■ **TASK REQUIREMENTS**: In the records that follow, count each line where the string "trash" occurs. Provide the total and no other text.

———

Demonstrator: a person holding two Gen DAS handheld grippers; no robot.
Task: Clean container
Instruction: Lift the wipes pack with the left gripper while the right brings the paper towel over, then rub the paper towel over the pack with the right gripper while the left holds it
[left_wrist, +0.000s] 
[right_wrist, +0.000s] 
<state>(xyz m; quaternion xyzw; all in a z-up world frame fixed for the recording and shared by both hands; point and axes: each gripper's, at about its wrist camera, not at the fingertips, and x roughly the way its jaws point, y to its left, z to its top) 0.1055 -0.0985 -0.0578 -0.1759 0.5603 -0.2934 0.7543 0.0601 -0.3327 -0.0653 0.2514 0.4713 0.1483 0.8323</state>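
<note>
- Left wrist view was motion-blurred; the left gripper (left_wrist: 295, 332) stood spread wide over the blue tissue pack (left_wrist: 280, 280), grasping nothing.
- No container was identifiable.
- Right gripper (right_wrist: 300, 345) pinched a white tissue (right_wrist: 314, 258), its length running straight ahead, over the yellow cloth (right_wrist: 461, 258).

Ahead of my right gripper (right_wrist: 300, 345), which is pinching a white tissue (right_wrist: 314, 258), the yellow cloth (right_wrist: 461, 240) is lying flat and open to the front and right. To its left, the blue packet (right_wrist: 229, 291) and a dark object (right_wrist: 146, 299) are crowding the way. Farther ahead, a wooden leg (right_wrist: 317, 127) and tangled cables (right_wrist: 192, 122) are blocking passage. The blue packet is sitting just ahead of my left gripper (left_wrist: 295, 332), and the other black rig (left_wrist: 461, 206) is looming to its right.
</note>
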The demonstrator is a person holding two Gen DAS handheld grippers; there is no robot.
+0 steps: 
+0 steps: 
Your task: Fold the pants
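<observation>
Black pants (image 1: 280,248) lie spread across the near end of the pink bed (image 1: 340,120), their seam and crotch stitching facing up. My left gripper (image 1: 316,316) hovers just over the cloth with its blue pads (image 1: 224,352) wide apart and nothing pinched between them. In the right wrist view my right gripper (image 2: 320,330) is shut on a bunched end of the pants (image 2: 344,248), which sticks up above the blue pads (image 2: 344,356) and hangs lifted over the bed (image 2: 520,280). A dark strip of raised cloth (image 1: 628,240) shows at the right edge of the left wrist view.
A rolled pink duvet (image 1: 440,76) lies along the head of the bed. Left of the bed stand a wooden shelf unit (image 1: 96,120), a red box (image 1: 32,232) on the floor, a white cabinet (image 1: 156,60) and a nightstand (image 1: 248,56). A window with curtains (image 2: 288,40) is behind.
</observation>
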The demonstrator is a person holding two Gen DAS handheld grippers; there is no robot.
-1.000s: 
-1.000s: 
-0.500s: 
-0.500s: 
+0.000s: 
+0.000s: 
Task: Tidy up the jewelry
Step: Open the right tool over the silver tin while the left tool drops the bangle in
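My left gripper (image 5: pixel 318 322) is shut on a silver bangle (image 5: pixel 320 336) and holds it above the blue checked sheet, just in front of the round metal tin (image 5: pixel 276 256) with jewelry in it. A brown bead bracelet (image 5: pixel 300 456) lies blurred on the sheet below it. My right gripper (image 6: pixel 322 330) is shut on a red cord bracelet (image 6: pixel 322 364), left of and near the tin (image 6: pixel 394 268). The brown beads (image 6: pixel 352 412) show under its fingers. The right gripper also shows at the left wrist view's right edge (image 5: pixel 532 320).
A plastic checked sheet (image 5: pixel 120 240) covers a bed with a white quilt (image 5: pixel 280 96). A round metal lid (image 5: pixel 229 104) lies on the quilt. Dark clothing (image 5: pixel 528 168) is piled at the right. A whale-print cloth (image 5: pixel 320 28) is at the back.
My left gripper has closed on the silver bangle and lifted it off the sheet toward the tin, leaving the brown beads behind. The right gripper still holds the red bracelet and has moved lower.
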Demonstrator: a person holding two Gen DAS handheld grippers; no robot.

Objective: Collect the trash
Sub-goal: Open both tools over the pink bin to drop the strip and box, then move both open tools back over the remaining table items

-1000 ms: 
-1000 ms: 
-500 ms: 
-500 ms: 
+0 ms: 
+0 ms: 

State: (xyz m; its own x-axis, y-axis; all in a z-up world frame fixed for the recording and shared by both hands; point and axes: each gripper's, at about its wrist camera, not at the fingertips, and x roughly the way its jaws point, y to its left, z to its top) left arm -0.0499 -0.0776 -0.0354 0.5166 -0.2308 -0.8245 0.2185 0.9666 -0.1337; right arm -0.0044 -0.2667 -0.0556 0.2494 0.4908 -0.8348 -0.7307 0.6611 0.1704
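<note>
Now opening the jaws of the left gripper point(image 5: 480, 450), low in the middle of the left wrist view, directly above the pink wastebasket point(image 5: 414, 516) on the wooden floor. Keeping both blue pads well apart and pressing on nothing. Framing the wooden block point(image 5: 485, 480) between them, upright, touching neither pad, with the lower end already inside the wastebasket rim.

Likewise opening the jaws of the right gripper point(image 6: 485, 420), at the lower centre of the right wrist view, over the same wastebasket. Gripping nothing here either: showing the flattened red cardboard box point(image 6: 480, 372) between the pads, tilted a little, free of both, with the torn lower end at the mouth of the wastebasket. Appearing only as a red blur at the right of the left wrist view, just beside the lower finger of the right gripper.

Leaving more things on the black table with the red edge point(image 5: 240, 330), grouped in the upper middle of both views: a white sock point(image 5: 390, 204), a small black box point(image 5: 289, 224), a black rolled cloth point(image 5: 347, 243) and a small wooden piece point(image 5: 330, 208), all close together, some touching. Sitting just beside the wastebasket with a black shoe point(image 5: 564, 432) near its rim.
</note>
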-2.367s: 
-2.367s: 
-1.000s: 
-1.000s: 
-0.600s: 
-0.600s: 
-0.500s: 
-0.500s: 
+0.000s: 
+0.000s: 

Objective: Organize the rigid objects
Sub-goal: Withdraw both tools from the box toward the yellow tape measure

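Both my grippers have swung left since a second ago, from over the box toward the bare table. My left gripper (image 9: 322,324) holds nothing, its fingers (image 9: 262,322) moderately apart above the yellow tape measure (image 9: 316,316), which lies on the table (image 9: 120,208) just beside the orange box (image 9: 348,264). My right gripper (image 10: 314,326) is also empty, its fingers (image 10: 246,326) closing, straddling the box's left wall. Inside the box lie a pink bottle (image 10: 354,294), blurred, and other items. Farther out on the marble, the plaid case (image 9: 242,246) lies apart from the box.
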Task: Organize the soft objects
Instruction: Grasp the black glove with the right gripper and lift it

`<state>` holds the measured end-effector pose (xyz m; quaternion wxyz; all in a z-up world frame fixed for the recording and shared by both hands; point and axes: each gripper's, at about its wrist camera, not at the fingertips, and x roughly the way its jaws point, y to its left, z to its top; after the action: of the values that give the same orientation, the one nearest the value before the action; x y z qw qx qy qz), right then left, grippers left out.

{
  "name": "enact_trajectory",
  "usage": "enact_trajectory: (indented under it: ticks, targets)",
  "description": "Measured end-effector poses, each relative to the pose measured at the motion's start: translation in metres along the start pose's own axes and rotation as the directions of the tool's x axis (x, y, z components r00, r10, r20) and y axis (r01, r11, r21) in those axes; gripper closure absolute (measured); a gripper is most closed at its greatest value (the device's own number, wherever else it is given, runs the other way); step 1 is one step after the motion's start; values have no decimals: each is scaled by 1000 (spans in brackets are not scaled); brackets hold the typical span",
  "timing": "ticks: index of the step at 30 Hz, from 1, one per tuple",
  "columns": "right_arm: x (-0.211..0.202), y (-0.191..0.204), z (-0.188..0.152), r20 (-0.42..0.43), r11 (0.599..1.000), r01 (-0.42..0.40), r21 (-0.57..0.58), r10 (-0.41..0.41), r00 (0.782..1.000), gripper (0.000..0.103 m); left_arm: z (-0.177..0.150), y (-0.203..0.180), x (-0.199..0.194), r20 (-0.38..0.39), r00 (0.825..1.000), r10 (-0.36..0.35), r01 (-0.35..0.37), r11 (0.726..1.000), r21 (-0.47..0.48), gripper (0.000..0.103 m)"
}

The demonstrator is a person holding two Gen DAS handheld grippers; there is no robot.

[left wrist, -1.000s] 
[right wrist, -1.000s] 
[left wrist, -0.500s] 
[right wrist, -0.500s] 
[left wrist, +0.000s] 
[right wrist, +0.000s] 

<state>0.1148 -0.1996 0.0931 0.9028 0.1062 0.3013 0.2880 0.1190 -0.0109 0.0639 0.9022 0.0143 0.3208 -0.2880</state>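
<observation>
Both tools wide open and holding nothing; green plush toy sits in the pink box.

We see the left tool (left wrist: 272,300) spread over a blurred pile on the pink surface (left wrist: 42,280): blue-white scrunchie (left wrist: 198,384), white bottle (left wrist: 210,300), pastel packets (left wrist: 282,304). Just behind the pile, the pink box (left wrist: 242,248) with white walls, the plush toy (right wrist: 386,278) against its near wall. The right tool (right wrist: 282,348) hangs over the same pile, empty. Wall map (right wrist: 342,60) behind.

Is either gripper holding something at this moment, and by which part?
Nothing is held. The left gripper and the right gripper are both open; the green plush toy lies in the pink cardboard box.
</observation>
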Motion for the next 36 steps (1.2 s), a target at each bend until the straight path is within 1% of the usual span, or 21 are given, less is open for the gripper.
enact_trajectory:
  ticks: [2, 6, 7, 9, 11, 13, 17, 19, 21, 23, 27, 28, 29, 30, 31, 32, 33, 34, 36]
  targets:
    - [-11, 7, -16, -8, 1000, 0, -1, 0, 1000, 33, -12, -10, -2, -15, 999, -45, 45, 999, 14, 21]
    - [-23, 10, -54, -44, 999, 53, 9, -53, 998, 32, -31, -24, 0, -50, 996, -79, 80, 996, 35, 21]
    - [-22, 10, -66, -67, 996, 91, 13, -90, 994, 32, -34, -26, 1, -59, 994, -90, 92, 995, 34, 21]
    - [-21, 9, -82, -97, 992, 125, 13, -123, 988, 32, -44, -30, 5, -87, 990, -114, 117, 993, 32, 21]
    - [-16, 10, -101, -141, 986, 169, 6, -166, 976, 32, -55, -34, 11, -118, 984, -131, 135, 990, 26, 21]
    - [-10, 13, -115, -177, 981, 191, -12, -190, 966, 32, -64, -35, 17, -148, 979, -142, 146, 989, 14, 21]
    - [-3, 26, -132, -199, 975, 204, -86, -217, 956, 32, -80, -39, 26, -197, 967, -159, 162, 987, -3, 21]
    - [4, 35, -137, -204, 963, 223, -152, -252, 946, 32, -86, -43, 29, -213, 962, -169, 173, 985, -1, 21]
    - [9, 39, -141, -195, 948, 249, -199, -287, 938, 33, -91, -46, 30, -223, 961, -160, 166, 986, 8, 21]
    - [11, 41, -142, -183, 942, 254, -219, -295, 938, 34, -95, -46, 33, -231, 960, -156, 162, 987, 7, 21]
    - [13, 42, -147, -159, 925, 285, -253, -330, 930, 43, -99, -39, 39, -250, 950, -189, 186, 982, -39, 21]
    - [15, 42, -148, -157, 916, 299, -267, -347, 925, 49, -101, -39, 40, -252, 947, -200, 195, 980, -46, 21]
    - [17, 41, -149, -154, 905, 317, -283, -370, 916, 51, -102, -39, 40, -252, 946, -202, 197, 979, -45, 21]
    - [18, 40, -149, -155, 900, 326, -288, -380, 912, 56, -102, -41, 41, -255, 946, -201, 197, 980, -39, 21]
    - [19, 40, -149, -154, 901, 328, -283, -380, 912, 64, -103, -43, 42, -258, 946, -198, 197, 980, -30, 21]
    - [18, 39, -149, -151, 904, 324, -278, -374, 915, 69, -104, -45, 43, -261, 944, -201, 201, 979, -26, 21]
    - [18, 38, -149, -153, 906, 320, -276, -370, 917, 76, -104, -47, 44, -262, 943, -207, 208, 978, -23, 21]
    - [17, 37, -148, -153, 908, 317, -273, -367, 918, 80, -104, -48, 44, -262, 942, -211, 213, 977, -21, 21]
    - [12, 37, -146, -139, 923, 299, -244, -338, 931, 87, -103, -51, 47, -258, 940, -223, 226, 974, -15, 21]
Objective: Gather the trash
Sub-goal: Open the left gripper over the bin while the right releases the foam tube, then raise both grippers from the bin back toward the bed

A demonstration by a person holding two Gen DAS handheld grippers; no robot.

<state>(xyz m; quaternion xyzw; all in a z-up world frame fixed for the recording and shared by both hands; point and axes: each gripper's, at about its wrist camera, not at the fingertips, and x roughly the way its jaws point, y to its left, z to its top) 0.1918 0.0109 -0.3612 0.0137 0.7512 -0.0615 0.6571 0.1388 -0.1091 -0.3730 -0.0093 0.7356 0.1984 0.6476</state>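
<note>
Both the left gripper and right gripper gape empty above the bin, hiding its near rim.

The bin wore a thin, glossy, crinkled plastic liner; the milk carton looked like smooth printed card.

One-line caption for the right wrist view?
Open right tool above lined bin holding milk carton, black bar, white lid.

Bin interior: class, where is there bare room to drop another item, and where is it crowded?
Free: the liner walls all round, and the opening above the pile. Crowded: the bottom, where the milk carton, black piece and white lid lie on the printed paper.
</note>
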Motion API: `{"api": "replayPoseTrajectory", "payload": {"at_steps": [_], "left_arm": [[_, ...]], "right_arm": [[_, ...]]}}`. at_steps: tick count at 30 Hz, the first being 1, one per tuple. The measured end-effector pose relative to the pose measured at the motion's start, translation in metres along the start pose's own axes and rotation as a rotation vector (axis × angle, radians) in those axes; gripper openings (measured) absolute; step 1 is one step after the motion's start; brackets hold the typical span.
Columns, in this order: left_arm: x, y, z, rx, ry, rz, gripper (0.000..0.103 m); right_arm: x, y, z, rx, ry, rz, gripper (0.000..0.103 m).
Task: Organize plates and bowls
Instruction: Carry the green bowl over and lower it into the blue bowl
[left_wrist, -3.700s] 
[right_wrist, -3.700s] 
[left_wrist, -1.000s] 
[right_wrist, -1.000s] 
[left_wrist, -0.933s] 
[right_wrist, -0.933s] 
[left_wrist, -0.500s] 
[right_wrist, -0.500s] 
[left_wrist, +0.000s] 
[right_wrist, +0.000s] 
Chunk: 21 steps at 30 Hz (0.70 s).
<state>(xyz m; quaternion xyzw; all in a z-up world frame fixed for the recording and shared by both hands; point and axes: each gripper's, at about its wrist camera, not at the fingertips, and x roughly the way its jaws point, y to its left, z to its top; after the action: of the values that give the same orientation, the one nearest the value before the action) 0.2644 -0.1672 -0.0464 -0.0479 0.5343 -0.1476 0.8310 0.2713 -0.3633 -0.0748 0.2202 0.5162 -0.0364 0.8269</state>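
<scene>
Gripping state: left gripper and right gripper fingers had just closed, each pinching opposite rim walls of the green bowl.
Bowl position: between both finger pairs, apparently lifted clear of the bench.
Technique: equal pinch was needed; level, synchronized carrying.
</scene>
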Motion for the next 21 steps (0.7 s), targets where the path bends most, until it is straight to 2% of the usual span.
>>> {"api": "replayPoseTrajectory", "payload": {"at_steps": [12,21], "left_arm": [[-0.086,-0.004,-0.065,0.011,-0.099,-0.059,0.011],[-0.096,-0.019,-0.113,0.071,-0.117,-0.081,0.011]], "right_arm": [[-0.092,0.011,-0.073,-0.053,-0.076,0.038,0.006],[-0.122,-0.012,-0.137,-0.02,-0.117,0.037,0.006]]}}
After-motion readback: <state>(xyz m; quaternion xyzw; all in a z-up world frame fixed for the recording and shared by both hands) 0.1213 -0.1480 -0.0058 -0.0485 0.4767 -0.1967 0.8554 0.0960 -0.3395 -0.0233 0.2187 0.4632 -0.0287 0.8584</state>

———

■ **RESPONSE AREA**: 2